◆ Task instructions ◆
Only one stretch of the data below is needed: the line with "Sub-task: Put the" through the last line. Output it exactly and drop the pictures.

Data shown Block Start

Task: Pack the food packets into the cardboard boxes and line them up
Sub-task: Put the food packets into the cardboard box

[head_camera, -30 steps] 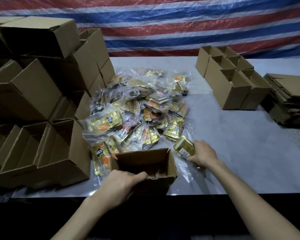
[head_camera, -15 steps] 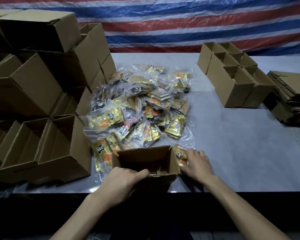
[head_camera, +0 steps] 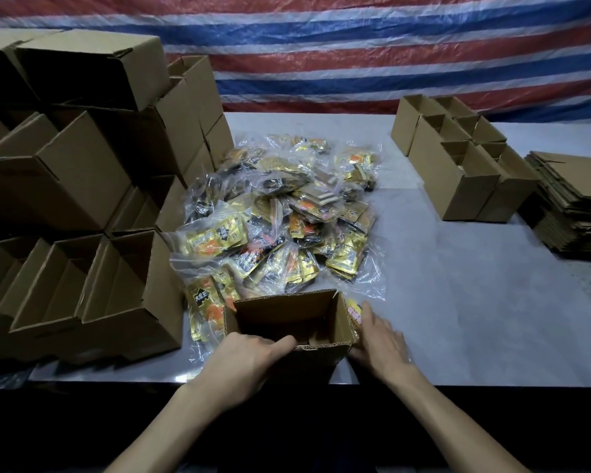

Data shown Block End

◆ Exercise response ◆
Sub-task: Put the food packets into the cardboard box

[head_camera, -30 steps] 
[head_camera, -15 steps] 
[head_camera, +0 steps] 

No further output is needed here.